→ **Assignment**: Each entry that follows should be set down precisely, with its pictures removed.

→ **Exercise data**:
'''
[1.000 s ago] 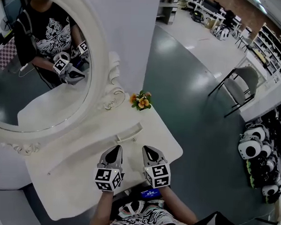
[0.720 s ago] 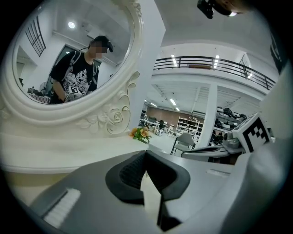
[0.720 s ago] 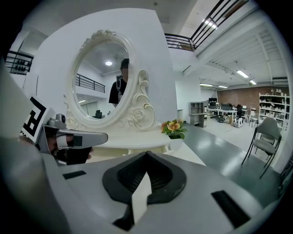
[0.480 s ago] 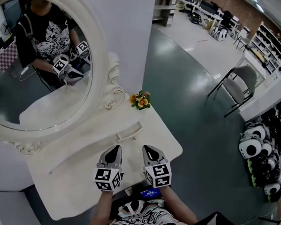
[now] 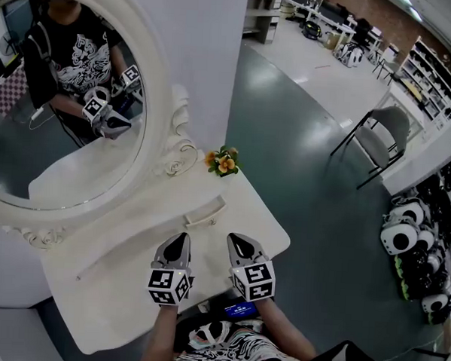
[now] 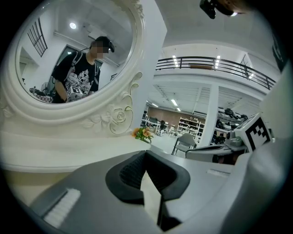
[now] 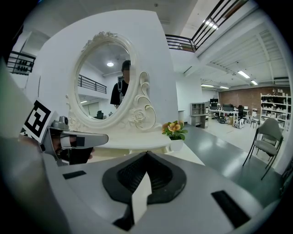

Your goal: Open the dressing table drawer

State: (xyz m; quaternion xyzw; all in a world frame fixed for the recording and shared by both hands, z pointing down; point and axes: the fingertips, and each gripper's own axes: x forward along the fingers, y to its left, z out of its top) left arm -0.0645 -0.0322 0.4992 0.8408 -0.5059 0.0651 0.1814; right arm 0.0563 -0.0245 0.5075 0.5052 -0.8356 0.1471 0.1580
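With the grey left gripper (image 5: 178,241) and right gripper (image 5: 236,243) both clenched empty above the white dressing table (image 5: 114,298), just short of its small white curved-handled drawer (image 5: 206,212), one should spread, straddle that handle squarely, then pull straight.

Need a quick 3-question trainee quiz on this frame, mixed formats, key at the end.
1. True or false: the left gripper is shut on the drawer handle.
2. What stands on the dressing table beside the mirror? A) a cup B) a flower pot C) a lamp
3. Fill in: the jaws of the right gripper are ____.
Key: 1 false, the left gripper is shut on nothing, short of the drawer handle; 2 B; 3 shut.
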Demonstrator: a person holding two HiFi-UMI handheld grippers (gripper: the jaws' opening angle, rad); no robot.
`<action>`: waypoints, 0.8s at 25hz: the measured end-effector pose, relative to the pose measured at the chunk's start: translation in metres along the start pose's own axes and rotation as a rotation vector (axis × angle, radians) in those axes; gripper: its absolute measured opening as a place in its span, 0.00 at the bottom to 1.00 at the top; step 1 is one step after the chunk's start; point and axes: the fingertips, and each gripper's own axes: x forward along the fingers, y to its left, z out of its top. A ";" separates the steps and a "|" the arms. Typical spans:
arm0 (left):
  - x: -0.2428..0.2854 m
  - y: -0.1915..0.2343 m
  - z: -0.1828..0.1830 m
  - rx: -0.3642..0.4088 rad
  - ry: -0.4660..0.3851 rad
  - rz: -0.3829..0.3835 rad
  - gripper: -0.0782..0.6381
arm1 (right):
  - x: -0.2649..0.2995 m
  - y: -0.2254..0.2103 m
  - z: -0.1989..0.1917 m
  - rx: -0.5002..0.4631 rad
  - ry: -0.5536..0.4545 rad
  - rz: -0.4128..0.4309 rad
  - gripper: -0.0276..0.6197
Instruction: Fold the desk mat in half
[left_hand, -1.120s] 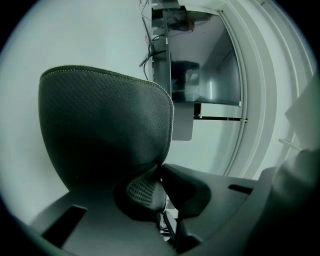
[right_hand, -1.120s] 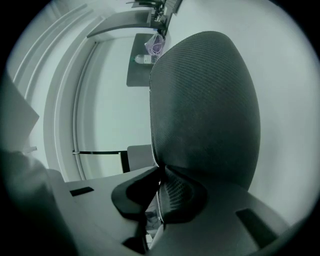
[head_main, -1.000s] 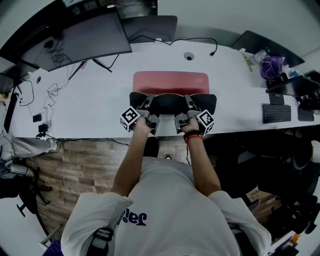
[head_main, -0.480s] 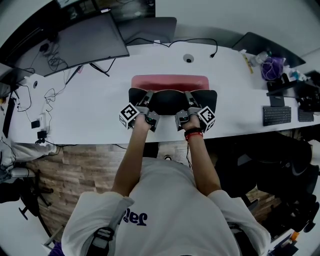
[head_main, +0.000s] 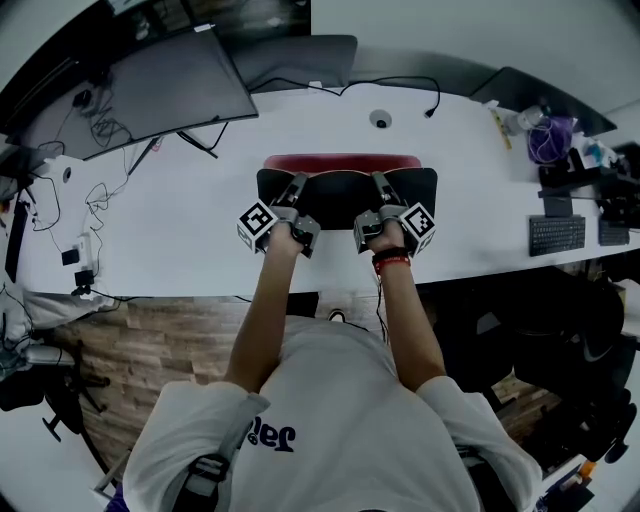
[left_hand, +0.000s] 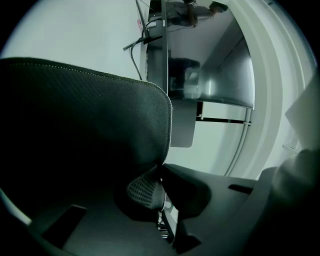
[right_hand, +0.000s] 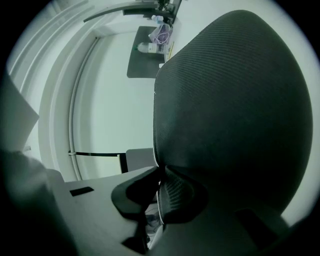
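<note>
While pinched tight on the desk mat (head_main: 345, 200), left gripper (head_main: 297, 184) and right gripper (head_main: 378, 181) abreast.

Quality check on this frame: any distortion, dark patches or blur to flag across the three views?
Head view: heavy fisheye bows the desk, lighting even, no glare, corners dim. Left gripper view: the desk mat fills the left side, mostly lost in shadow, weave visible only near its edge; black corners. Right gripper view: mat covers the right side, weave clearer; black corners too.
</note>
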 end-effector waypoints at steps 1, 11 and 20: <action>0.003 0.000 0.002 0.000 0.000 -0.002 0.16 | 0.005 0.002 0.000 -0.001 0.000 0.005 0.12; 0.040 0.010 0.024 -0.020 -0.003 0.011 0.16 | 0.046 -0.001 0.009 0.007 -0.016 -0.012 0.12; 0.064 0.037 0.039 -0.052 -0.005 0.054 0.16 | 0.078 -0.027 0.019 0.006 -0.008 -0.093 0.12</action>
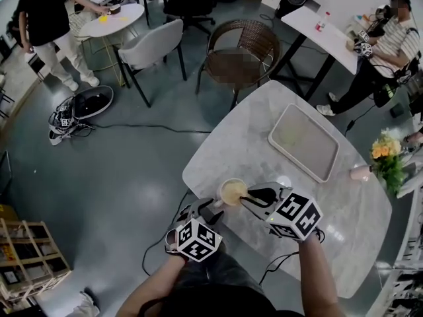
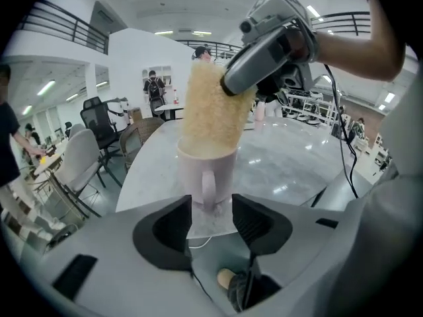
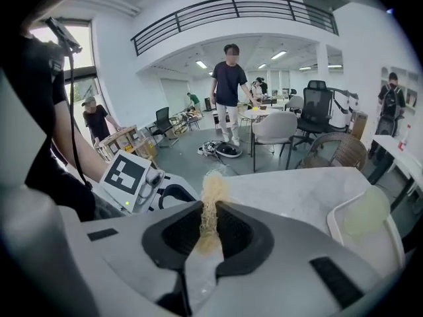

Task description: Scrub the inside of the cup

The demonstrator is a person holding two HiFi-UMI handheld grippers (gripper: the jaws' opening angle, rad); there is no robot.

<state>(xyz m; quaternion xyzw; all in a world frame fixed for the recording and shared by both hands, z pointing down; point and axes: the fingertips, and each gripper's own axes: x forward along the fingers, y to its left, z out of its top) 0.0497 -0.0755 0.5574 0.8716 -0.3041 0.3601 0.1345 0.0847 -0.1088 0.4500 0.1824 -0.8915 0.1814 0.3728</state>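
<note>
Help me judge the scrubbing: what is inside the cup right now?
A tan fibrous sponge, clamped in the right gripper, stands with its lower end inside the cup. It fills the opening, so the inner wall and bottom are covered.

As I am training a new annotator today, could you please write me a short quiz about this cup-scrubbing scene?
1. True or false: the right gripper is shut on the sponge.
2. Where is the sponge's lower end? A. above the cup, clear of it; B. down inside the cup; C. beside the cup.
3. Fill in: the left gripper has its jaws ___, with the handle in line with the gap.

Key: 1 true; 2 B; 3 apart.
</note>
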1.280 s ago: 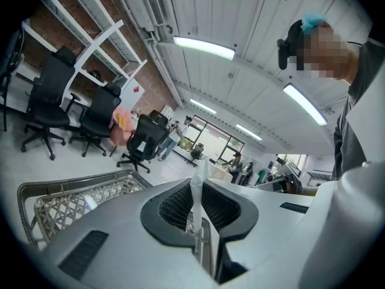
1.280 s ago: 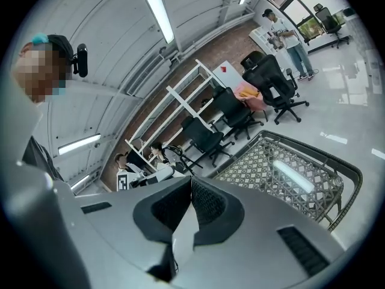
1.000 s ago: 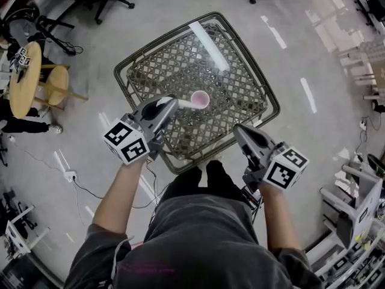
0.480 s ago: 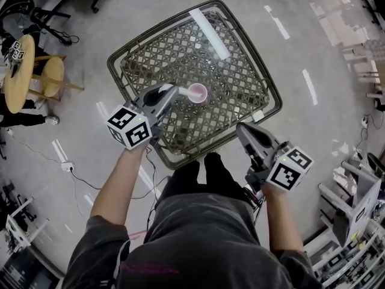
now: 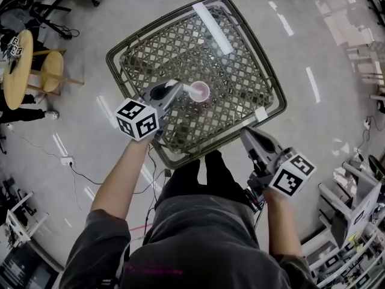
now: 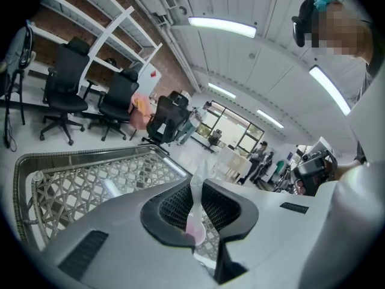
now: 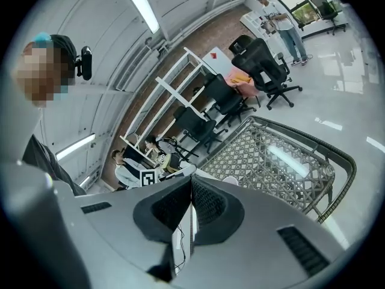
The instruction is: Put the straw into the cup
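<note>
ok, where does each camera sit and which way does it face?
Head view: on the person's head, steeply down onto table, cup, left gripper, right gripper; forearms, torso, legs show.
Left gripper view: on the left gripper, along jaws shut on the straw, over the table; person's head upper right.
Right gripper view: on the right gripper, along shut empty jaws, over the table; person's head upper left.
Shared: all see the table.

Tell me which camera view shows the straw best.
The left gripper view: the straw shows along its length, pinched in the left claw, with the pink cup just beyond it. The head view shows it only as a short pale stub between claw and cup. In the right gripper view I cannot find it.
</note>
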The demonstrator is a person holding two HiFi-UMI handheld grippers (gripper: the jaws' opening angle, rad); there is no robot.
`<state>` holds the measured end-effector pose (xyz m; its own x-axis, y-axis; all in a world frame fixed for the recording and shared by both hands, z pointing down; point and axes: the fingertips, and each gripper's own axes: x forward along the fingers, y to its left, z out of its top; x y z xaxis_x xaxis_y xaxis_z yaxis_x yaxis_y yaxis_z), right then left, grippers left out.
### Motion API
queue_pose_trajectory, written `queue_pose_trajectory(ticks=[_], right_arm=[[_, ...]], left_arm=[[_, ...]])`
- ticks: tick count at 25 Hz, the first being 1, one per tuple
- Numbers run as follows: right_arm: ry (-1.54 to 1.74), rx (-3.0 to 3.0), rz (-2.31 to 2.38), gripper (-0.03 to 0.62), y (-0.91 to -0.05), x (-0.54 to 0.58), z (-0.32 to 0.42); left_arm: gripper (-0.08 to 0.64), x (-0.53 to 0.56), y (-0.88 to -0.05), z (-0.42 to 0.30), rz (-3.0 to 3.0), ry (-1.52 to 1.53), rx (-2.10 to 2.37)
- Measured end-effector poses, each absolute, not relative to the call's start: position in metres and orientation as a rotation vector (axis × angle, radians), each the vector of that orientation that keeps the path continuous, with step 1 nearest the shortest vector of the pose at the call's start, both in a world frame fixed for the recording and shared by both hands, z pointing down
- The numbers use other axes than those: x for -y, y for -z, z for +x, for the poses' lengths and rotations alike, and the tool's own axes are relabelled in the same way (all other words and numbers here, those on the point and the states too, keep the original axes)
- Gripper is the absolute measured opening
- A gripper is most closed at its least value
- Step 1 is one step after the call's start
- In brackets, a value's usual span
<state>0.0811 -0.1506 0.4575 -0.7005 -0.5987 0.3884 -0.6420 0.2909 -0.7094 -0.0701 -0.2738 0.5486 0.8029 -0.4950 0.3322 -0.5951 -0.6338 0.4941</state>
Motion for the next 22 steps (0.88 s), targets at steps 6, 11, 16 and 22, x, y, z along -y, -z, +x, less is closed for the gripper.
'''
→ **Written reply**:
[1.000 s ago] 
[0.720 s ago] 
[0.720 s ago] 
[0.480 s ago] 
[now] 
[now] 
[now] 

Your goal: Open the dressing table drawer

State: (xyz m; quaternion xyzw; all in a world frame fixed for the recording and shared by both hands, z pointing down; point and axes: the fingertips, and each gripper's own axes: x forward along the fingers, y to its left, z out of its top) left arm -0.0645 -0.0322 0.4992 0.8408 -0.5059 0.0651 0.1814; right arm 0.0563 -0.0245 0.5075 0.5052 -0.8356 0.1471 0.1580
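With the grey left gripper (image 5: 178,241) and right gripper (image 5: 236,243) both clenched empty above the white dressing table (image 5: 114,298), just short of its small white curved-handled drawer (image 5: 206,212), one should spread, straddle that handle squarely, then pull straight.

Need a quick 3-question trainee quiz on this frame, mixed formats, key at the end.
1. True or false: the left gripper is shut on the drawer handle.
2. What stands on the dressing table beside the mirror? A) a cup B) a flower pot C) a lamp
3. Fill in: the jaws of the right gripper are ____.
Key: 1 false, the left gripper is shut on nothing, short of the drawer handle; 2 B; 3 shut.
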Demonstrator: a person holding two HiFi-UMI handheld grippers (gripper: the jaws' opening angle, rad); no robot.
`<action>`: waypoints, 0.8s at 25hz: the measured end-effector pose, relative to the pose measured at the chunk's start: translation in metres along the start pose's own axes and rotation as a rotation vector (axis × angle, radians) in those axes; gripper: its absolute measured opening as a place in its span, 0.00 at the bottom to 1.00 at the top; step 1 is one step after the chunk's start; point and axes: the fingertips, and each gripper's own axes: x forward along the fingers, y to its left, z out of its top. A ";" separates the steps and a "|" the arms. Typical spans:
arm0 (left):
  - x: -0.2428..0.2854 m
  - y: -0.1915..0.2343 m
  - z: -0.1828..0.1830 m
  - rx: -0.3642..0.4088 rad
  - ry: -0.4660..0.3851 rad
  - rz: -0.3829..0.3835 rad
  - gripper: -0.0782..0.6381
arm1 (right):
  - x: -0.2649..0.2995 m
  - y: -0.2254..0.2103 m
  - z: -0.1989..0.1917 m
  - rx: -0.5002..0.4631 rad
  - ry: -0.5536..0.4545 rad
  - rz: -0.4128..0.4309 rad
  - gripper: -0.0276..0.6197
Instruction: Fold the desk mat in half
[left_hand, -1.120s] 
[right_hand, -1.120s] 
[head_main, -1.000s] 
[head_main, -0.480s] 
[head_main, +0.000s] 
[left_hand, +0.000s] 
[right_hand, +0.000s] 
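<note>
While pinched tight on the desk mat (head_main: 345, 200), left gripper (head_main: 297, 184) and right gripper (head_main: 378, 181) abreast.

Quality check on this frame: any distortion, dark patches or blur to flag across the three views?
Head view: heavy fisheye bows the desk, lighting even, no glare, corners dim. Left gripper view: the desk mat fills the left side, mostly lost in shadow, weave visible only near its edge; black corners. Right gripper view: mat covers the right side, weave clearer; black corners too.
</note>
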 end-effector waypoints at steps 1, 11 and 20: <action>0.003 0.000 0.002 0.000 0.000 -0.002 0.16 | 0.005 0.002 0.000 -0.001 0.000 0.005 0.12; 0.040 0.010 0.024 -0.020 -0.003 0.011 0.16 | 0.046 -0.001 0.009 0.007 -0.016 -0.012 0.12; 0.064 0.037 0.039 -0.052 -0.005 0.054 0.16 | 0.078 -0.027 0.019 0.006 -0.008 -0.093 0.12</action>

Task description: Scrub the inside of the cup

The demonstrator is a person holding two HiFi-UMI handheld grippers (gripper: the jaws' opening angle, rad); there is no robot.

<state>(xyz m; quaternion xyzw; all in a world frame fixed for the recording and shared by both hands, z pointing down; point and axes: the fingertips, and each gripper's own axes: x forward along the fingers, y to its left, z out of its top) 0.0497 -0.0755 0.5574 0.8716 -0.3041 0.3601 0.1345 0.0847 -0.1088 0.4500 0.1824 -0.8915 0.1814 0.3728</state>
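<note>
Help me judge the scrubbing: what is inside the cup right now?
A tan fibrous sponge, clamped in the right gripper, stands with its lower end inside the cup. It fills the opening, so the inner wall and bottom are covered.

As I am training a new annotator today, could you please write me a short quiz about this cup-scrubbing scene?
1. True or false: the right gripper is shut on the sponge.
2. Where is the sponge's lower end? A. above the cup, clear of it; B. down inside the cup; C. beside the cup.
3. Fill in: the left gripper has its jaws ___, with the handle in line with the gap.

Key: 1 true; 2 B; 3 apart.
</note>
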1.280 s ago: 
1.280 s ago: 
1.000 s ago: 
0.480 s ago: 
now: 
now: 
now: 
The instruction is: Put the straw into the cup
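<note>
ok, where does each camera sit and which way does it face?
Head view: on the person's head, steeply down onto table, cup, left gripper, right gripper; forearms, torso, legs show.
Left gripper view: on the left gripper, along jaws shut on the straw, over the table; person's head upper right.
Right gripper view: on the right gripper, along shut empty jaws, over the table; person's head upper left.
Shared: all see the table.

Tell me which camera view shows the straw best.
The left gripper view: the straw shows along its length, pinched in the left claw, with the pink cup just beyond it. The head view shows it only as a short pale stub between claw and cup. In the right gripper view I cannot find it.
</note>
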The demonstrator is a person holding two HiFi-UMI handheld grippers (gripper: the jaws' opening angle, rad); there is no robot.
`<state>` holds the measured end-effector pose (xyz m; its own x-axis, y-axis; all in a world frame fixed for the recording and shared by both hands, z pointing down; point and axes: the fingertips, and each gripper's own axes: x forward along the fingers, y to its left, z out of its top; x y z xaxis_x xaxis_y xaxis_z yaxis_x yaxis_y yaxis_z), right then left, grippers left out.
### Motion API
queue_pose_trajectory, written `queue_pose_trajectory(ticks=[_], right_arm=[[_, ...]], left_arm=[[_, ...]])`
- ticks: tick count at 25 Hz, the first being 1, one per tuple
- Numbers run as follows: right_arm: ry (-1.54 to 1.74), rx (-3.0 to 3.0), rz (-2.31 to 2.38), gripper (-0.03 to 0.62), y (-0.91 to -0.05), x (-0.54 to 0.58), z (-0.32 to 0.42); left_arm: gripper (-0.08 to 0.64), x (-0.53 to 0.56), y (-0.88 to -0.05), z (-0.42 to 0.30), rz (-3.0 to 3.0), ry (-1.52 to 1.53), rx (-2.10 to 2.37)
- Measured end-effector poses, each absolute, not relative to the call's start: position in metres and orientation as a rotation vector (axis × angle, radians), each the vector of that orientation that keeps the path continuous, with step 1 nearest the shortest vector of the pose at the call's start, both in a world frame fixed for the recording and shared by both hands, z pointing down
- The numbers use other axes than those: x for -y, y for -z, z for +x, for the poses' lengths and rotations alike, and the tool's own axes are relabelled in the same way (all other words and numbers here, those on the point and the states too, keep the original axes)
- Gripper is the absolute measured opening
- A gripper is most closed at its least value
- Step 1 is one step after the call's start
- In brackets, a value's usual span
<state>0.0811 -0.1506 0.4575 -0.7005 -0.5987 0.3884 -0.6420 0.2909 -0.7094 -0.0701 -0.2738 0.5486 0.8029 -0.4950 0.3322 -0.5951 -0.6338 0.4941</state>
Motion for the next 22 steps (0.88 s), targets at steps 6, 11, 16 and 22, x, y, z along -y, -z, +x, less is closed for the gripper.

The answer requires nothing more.